Work to complete
Locate "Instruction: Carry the" in the listing. Transcribe the line that contains it and every line that follows, through the last, omitting all pictures.
(Information provided)
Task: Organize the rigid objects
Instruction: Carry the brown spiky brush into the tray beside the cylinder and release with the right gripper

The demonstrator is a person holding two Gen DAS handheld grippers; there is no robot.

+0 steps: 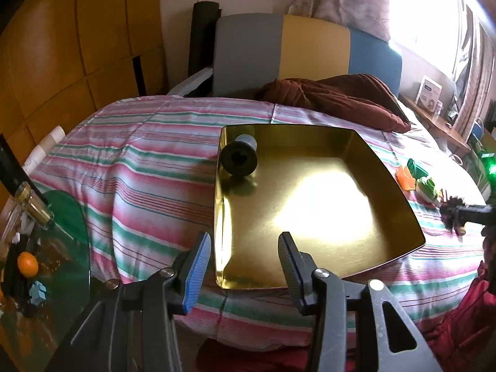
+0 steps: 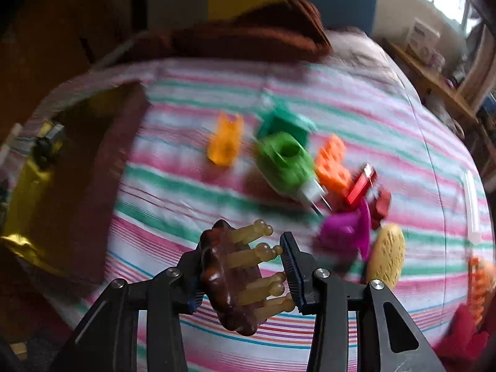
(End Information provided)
Answer to the exercise
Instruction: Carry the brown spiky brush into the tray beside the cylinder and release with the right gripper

The demonstrator is a person holding two Gen DAS handheld grippers; there is no robot.

+0 steps: 
+0 steps: 

Nothing further is needed to complete this exercise.